HuffPost:
According to a Huffington Post search on the video archiving service TVEyes, the top three major cable news outlets have discussed FAA furloughs and flight delays 46 times so far in the month of April. Thirty-one of those mentions came between April 22 and 9:00 a.m. on April 24, coinciding with the start of the furloughs.
There are a number of reasons for this heavy coverage. A large portion of the U.S. population flies, air traffic delays have a large impact on commerce, airports are often a healthy source of federal funding for congressional districts and both journalists and politicians can personally experience travel delays. There are also safety concerns related to having fewer air traffic controllers watching the skies.

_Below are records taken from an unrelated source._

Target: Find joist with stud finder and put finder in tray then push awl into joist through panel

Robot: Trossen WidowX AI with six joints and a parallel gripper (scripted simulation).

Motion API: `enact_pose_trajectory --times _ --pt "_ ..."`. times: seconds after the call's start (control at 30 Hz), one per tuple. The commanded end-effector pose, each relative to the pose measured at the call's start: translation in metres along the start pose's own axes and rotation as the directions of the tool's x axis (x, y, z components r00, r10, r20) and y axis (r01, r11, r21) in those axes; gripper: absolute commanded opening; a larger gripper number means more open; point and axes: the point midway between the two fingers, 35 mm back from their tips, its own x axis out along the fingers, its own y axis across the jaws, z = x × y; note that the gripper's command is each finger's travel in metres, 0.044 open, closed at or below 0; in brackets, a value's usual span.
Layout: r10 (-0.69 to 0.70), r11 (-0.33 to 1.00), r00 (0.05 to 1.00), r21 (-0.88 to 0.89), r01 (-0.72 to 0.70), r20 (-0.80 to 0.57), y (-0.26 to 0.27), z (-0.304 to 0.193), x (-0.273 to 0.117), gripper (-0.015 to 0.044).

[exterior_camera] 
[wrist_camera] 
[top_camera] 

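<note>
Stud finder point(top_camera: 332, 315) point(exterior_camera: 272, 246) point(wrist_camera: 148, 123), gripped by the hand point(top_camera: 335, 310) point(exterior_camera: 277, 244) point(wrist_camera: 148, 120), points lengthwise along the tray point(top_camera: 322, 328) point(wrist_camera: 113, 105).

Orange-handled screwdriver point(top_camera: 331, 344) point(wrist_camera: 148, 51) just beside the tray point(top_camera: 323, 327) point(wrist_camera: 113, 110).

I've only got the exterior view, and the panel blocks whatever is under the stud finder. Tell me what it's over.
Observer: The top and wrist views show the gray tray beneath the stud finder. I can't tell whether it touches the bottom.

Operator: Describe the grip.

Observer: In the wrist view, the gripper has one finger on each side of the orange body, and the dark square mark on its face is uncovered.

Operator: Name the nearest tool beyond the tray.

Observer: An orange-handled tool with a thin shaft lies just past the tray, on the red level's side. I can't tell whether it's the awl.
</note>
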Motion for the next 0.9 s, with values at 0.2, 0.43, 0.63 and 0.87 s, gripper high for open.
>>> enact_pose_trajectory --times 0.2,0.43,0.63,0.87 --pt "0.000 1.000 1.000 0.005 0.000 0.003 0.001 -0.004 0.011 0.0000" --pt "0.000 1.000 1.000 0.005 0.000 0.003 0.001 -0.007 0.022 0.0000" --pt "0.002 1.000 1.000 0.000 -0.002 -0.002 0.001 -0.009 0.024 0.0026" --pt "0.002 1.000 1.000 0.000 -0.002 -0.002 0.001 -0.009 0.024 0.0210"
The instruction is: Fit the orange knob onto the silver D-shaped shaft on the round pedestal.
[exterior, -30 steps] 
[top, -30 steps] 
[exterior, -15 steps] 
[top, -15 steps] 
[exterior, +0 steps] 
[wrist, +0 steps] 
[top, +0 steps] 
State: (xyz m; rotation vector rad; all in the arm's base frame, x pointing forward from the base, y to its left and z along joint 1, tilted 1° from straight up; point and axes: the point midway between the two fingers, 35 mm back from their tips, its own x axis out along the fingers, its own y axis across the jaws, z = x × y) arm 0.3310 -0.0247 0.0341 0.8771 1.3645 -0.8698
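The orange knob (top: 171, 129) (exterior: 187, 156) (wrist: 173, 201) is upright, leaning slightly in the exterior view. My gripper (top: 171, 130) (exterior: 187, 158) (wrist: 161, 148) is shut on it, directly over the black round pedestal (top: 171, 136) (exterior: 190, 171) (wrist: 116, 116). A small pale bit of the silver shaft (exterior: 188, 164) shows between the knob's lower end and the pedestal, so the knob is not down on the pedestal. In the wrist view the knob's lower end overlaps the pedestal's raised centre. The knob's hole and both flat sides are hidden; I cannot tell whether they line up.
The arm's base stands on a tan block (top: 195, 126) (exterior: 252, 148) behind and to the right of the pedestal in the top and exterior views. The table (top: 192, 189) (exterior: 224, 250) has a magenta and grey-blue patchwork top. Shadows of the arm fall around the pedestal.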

But other important issues appear to have gotten short shrift. Sequestration-enforced cuts to Head Start received 19 mentions, Medicare patients getting turned away from cancer clinics received 21 mentions and reductions to the Meals on Wheels program received just seven.
As you might expect, MSNBC was the channel most likely to cover things other than the potential for flight delays, but overall, the delays have gotten a disproportionate amount of coverage. Predictably, the coverage of the flight delays has caused Republicans to once again care about the sequester, and by care about the sequester I don't mean caring about ending the sequester, I mean caring about blaming big bad Barry O'Bummer for it.
A perfect example: Yesterday, House Appropriations Chairman Mike Rogers slammed FAA for allegedly failing to warn Congress that the sequester might impact their operations. The implication: If Republicans had only known about the impacts of the sequester, they would have avoided it—instead, they were kept in the dark by the tyrannically incompetent (oxymoron intended) Obama administration. The only problem: The FAA did warn us what would happen if the sequester moved forward, and Republicans did nothing to stop it, rejecting every offer the president put forward, even when he volunteered to commit political suicide.
So on the one hand, all this media coverage has finally got Republicans talking sequester again. On the other hand, all we've got to show for it is a lousy hashtag.